Faucz Fabio R, Zilbermint Mihail, Lodish Maya B, Szarek Eva, Trivellin Giampaolo, Sinaii Ninet, Berthon Annabel, Libé Rossella, Assié Guillaume, Espiard Stéphanie, Drougat Ludivine, Ragazzon Bruno, Bertherat Jerome, Stratakis Constantine A
Section on Endocrinology and Genetics (F.R.F., M.Z., M.B.L., E.S., G.T., A.B., C.A.S.), Program on Developmental Endocrinology and Genetics, Program on Reproductive and Adult Endocrinology (M.Z.), Biostatistics and Clinical Epidemiology Service (N.S.), Clinical Center, Eunice Kennedy Shriver National Institute of Child Health and Human Development, National Institutes of Health, Bethesda, Maryland 20892; Group for Advanced Molecular Investigation (F.R.F.), Graduate Program in Health Science, Center for Biological and Sciences, Pontificia Universidade Catolica do Paraná, Curitiba Brazil 80215-901; Department of Endocrinology, Metabolism, and Cancer (R.L., G.A., S.E., L.D., B.R., J.B.), INSERM Unité 1016, Centre National de la Recherche Scientifique Unité Mixte de Recherche 8104, Institut Cochin, 75014 Paris, France.

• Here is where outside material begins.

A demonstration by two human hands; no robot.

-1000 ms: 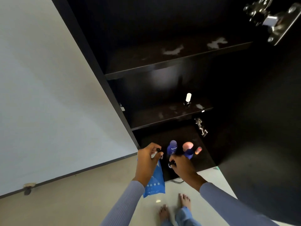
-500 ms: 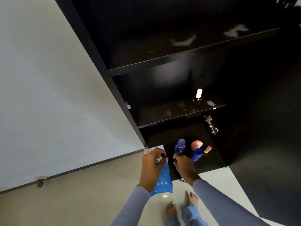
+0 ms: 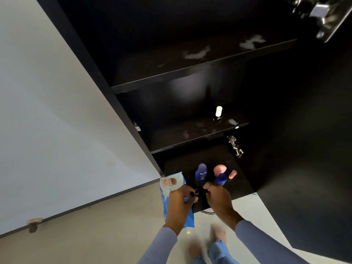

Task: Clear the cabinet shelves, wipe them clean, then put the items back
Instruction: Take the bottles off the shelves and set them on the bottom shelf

J Clin Endocrinol Metab. 2014 Jun;99(6):E1113-9. doi: 10.1210/jc.2013-4280. Epub 2014 Mar 6.
Inactivating germline mutations of the probable tumor suppressor gene, armadillo repeat containing 5 (ARMC5), have recently been identified as a genetic cause of macronodular adrenal hyperplasia (MAH).
We searched for ARMC5 mutations in a large cohort of patients with MAH. The clinical phenotype of patients with and without ARMC5 mutations was compared.

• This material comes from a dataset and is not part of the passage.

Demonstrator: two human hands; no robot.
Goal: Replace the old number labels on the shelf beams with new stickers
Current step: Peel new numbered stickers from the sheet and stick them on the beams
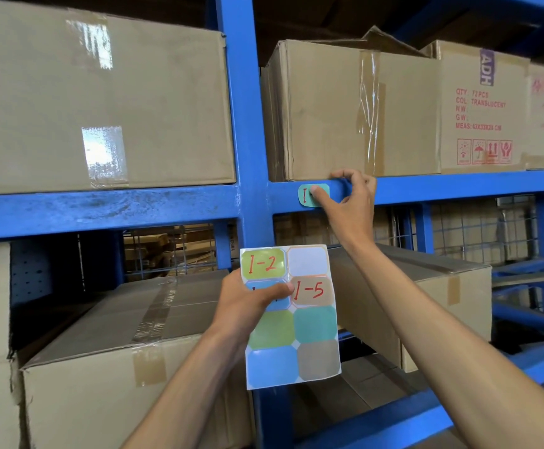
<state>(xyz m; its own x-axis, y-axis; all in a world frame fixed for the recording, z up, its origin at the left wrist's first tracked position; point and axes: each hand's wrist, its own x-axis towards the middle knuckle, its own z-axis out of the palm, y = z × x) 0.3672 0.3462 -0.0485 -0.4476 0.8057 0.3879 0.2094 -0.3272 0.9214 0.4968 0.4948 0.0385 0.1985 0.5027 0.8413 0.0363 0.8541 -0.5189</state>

Blood DNA from 34 MAH patients was genotyped using Sanger sequencing. Diurnal serum cortisol measurements, plasma ACTH levels, urinary steroids, 6-day Liddle's test, adrenal computed tomography, and weight of adrenal glands at adrenalectomy were assessed.
Germline ARMC5 mutations were found in 15 of 34 patients (44.1%). In silico analysis of the mutations indicated that seven (20.6%) predicted major implications for gene function. Late-night cortisol levels were higher in patients with ARMC5-damaging mutations compared with those without and/or with nonpathogenic mutations (14.5 ± 5.6 vs 6.7 ± 4.3, P < .001). All patients carrying a pathogenic ARMC5 mutation had clinical Cushing's syndrome (seven of seven, 100%) compared with 14 of 27 (52%) of those without or with mutations that were predicted to be benign (P = .029). Repeated-measures analysis showed overall higher urinary 17-hydroxycorticosteroids and free cortisol values in the patients with ARMC5-damaging mutations during the 6-day Liddle's test (P = .0002).
ARMC5 mutations are implicated in clinically severe Cushing's syndrome associated with MAH. Knowledge of a patient's ARMC5 status has important clinical implications for the diagnosis of Cushing's syndrome and genetic counseling of patients and their families.
最近已确定,可能的肿瘤抑制基因含犰狳重复序列5(ARMC5)的种系失活突变是大结节性肾上腺增生(MAH)的一个遗传病因。
我们在一大群MAH患者中寻找ARMC5突变。比较了有和没有ARMC5突变患者的临床表型。
采用桑格测序法对34例MAH患者的血液DNA进行基因分型。评估了昼夜血清皮质醇测量值、血浆促肾上腺皮质激素(ACTH)水平、尿类固醇、为期6天的利德尔试验、肾上腺计算机断层扫描以及肾上腺切除术中肾上腺的重量。
34例患者中有15例(44.1%)发现种系ARMC5突变。对这些突变的计算机分析表明,7个(20.6%)预测对基因功能有重大影响。与没有和/或有非致病性突变的患者相比,具有ARMC5破坏性突变的患者午夜皮质醇水平更高(14.5±5.6对6.7±4.3,P<.001)。所有携带致病性ARMC5突变的患者均有临床库欣综合征(7例中的7例,100%),而没有或有预测为良性突变的患者中,27例中有14例(52%)有临床库欣综合征(P = .029)。重复测量分析显示,在为期6天的利德尔试验中,具有ARMC5破坏性突变的患者尿17-羟皮质类固醇和游离皮质醇值总体上更高(P = .0002)。
ARMC5突变与伴有MAH的临床严重库欣综合征有关。了解患者的ARMC5状态对库欣综合征的诊断以及患者及其家属的遗传咨询具有重要的临床意义。